WORK TASK: Print every line below exactly. Skip the pictures.

● ● ● ● ● ● ●

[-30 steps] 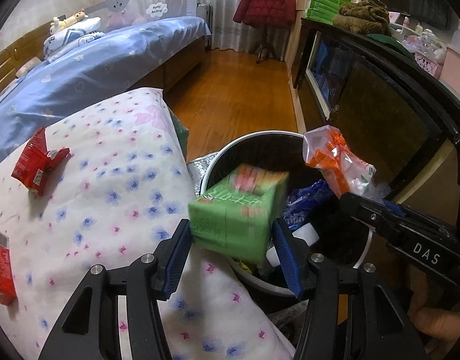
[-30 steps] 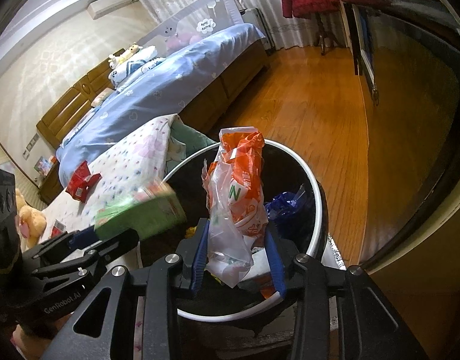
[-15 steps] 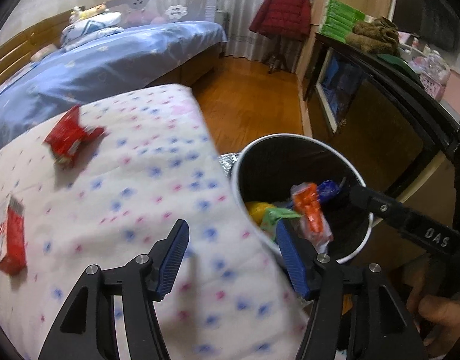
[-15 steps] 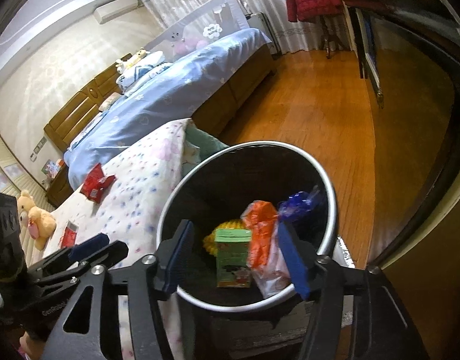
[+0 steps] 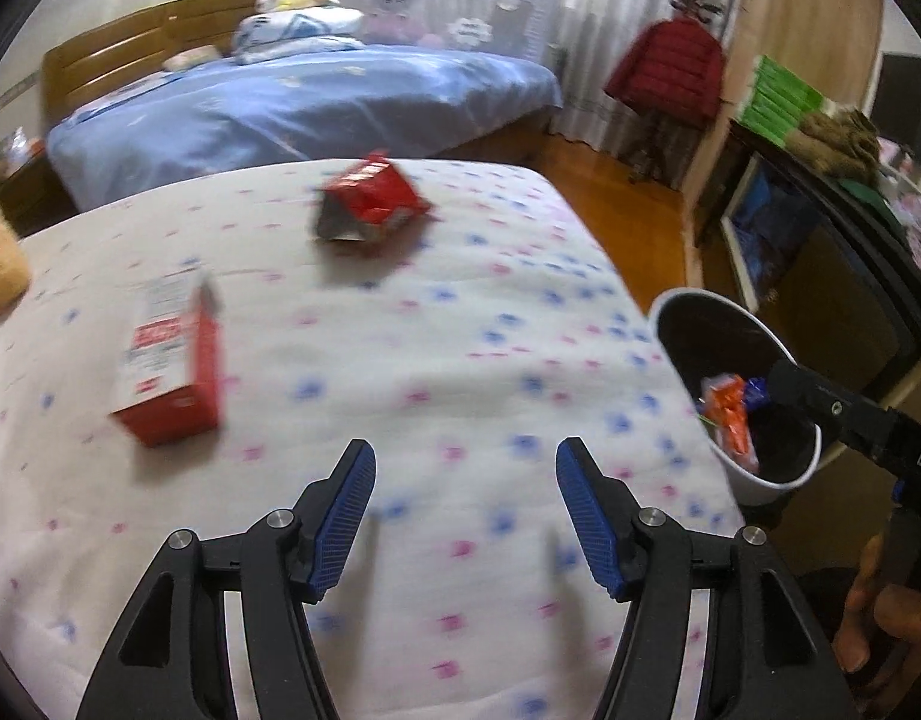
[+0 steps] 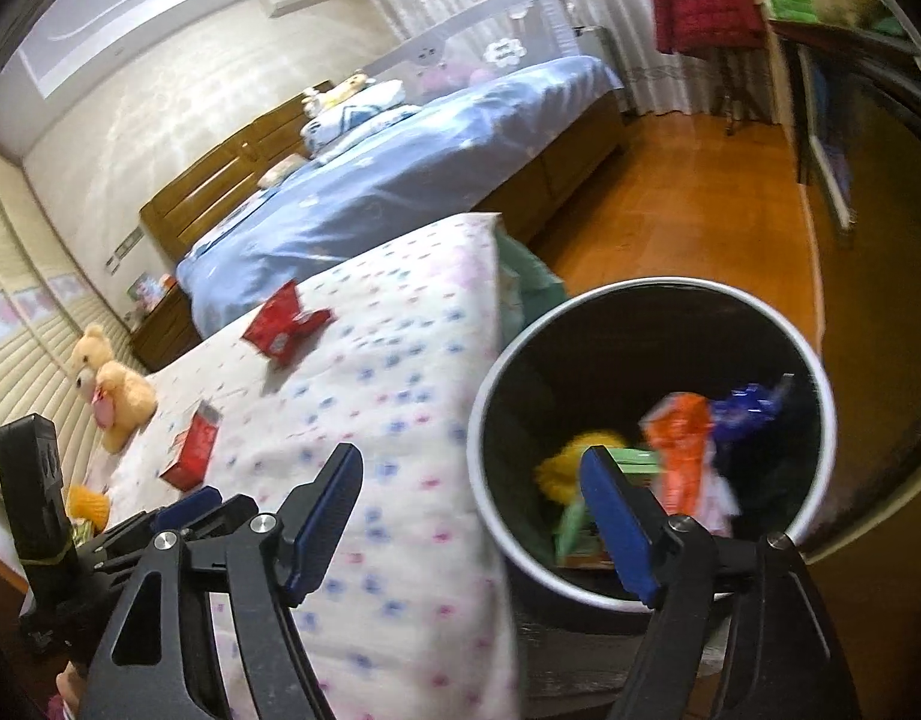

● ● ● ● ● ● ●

EXPECTED ANSWER:
[-30 steps] 
[-30 steps] 
[-15 steps] 
[-15 steps] 
[+0 steps] 
[+0 steps] 

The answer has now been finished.